Did you know that hash join is most efficient when one of the tables is significantly different in size than another one? Want to know why? Then read on…
SQL Server uses different kinds of join operations – e.g. nested loop join, merge join, hash join… So, when you say “INNER JOIN”, SQL Server has to decide exactly on how to implement this…
In the worst cast situation, when you have no indexes on the joined columns, SQL may choose to use a hash join. Or you as a developer can use a hash join hint, e.g.
SELECT a.au_id FROM authors a
JOIN titleauthor b ON a.au_id = b.au_id OPTION (HASH JOIN)
INNER HASH JOIN titleauthor b ON a.au_id = b.au_id
(assuming there is no index on the au_id column)
A hash join, uses what’s known as a hash table (you may want to check out my previous post, SYSK 89, where I talked about what is hashing and hash tables).
The column name that joins the table is called a hash key.
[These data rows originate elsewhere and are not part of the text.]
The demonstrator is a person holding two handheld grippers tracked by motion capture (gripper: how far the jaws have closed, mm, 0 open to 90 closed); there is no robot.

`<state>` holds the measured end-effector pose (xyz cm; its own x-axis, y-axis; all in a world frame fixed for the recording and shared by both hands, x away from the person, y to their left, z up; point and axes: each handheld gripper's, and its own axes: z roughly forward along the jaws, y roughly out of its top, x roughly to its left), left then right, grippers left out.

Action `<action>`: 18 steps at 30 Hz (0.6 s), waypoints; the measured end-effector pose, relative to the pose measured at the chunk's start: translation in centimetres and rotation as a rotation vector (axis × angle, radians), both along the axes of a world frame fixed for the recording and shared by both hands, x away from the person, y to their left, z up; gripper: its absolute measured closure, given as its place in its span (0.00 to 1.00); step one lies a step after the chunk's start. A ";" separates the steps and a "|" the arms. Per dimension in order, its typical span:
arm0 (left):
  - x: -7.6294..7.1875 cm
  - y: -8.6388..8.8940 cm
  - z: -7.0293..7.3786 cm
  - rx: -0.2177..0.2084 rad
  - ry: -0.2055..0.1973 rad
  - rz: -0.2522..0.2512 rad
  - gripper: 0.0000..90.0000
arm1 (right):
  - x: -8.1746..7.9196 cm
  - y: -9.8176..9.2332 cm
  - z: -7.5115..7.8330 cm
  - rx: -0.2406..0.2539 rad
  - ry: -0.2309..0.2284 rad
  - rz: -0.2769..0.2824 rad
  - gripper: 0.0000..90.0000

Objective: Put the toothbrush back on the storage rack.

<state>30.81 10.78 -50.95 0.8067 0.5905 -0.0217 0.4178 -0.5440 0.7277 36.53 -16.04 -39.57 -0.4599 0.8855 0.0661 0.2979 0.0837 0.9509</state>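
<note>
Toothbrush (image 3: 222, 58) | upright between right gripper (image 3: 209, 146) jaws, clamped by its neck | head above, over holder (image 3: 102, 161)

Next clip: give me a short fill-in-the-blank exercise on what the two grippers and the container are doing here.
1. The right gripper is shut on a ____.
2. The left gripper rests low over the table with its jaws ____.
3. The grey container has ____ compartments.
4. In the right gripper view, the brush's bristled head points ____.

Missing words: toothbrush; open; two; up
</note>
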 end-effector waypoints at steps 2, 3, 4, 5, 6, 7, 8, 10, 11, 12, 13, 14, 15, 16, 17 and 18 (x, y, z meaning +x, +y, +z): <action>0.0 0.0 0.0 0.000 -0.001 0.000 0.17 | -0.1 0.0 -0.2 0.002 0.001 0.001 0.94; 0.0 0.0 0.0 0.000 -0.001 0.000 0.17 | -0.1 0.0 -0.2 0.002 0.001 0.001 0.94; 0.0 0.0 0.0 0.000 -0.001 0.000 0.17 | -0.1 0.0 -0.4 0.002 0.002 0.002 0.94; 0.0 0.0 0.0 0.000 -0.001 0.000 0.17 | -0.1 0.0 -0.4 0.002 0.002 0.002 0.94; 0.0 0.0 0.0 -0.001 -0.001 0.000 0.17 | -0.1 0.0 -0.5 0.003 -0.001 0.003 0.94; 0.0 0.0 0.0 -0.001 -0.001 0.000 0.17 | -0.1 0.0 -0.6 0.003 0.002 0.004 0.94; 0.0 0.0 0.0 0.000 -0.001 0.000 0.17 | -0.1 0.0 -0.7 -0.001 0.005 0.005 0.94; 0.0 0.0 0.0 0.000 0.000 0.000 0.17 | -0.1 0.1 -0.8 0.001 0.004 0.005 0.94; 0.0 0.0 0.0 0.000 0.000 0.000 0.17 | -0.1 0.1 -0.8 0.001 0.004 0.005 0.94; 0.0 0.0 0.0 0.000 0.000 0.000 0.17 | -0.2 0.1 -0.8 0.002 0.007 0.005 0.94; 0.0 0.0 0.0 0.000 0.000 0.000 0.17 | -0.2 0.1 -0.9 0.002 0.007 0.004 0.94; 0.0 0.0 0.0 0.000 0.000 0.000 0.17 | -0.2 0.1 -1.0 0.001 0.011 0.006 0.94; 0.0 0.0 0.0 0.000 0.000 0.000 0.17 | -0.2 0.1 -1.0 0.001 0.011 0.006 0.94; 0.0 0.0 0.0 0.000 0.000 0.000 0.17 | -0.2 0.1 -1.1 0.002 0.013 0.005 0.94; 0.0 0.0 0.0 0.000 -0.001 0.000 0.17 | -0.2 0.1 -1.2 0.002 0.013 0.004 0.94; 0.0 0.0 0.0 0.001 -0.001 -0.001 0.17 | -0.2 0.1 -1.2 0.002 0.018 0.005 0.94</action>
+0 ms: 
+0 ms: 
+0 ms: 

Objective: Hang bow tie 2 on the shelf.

In the example above, it’ll be au_id. SQL Server examines the two tables being joined, chooses the smaller table (so called build input), and builds a hash table applying a hash algorithm to the values of a hash key. Each row is inserted into a hash bucket depending on the hash value computed for the hash key. If build input is done completely in-memory, the hash join is called an “in-memory hash join”. If SQL Server doesn’t have enough memory to hold the entire build input, the process will be done in chunks, and is called “grace hash join”.
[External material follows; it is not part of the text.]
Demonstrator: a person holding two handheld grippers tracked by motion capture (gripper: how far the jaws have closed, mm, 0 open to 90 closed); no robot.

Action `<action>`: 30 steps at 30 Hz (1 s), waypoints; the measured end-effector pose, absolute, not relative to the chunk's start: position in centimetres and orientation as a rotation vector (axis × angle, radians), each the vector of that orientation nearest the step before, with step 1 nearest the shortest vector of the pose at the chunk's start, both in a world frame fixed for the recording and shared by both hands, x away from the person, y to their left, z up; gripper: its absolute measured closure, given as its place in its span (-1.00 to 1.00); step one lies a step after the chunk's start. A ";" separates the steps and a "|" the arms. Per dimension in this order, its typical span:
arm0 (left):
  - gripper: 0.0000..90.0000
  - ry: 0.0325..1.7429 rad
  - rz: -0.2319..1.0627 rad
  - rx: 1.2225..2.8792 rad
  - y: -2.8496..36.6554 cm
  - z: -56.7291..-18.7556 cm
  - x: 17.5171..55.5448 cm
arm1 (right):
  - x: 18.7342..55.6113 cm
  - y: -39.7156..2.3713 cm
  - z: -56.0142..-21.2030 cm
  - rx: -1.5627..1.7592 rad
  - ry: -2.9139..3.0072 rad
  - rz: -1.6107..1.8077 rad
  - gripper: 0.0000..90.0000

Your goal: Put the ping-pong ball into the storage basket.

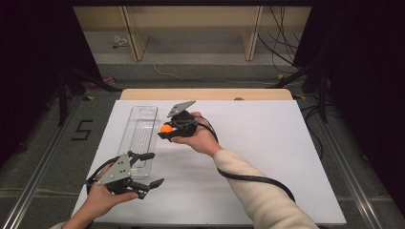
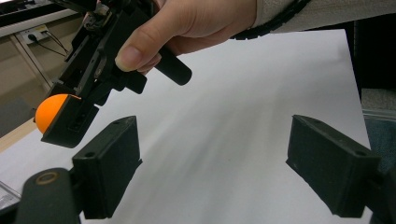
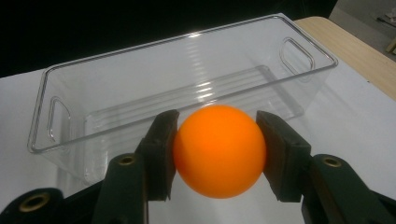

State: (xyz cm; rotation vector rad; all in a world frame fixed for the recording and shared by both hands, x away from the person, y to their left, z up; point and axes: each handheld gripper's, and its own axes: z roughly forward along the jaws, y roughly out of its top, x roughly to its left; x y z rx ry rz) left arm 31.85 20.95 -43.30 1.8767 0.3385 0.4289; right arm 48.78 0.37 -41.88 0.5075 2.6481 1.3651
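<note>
While both hands hang over the white sheet, the scene runs from the person's edge outward as follows.

Left gripper: nearest the person at the desk's near left, held above the white sheet; jaws spread wide with nothing between them, as the left gripper view shows, bare sheet under the gap.

Right sleeve: a cream sleeve crosses the sheet from the near right toward the middle, with the gripper's black cable looping beside it.

Right gripper: held by the right hand above the middle of the sheet, pointing toward the bin; jaws pinching the orange ball from both sides.

Orange ball: clamped between the two pads, off the desk, just beside the clear bin's long wall and not yet over its opening.

Clear bin: a long see-through plastic bin with cut-out handles at both ends, lying lengthwise on the sheet's left part, its ribbed floor bare; the near end sits close to the left gripper.

Desk: a strip of wood shows beyond the sheet's far edge.

Surroundings: grey floor with a dark "5" marking at left, cables at far right, and pale wooden frames beyond the desk.
</note>
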 end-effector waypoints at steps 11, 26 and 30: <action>-0.63 0.339 0.430 1.875 21.0 -43.3 31.9 | 48.9 0.6 -41.8 0.507 2.652 1.356 0.14; -0.63 0.339 0.429 1.876 21.0 -43.3 31.8 | 49.1 1.2 -41.6 0.499 2.656 1.352 0.14; -0.63 0.339 0.430 1.876 21.0 -43.3 31.8 | 49.1 1.3 -41.7 0.498 2.657 1.350 0.14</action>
The other (larger) table (referred to as probe input) is then is scanned one row a time, the hash key value is computed and compared against the build input, but only in the matching hash bucket, resulting in better performance.
As you can see, a hash join is a memory intensive operation. The optimizer will avoid generating access plans using a hash join if it detects that a low memory situation may occur during query execution.
Another interesting tit bit of information is that hash join locks rows in its inputs before they are copied to memory.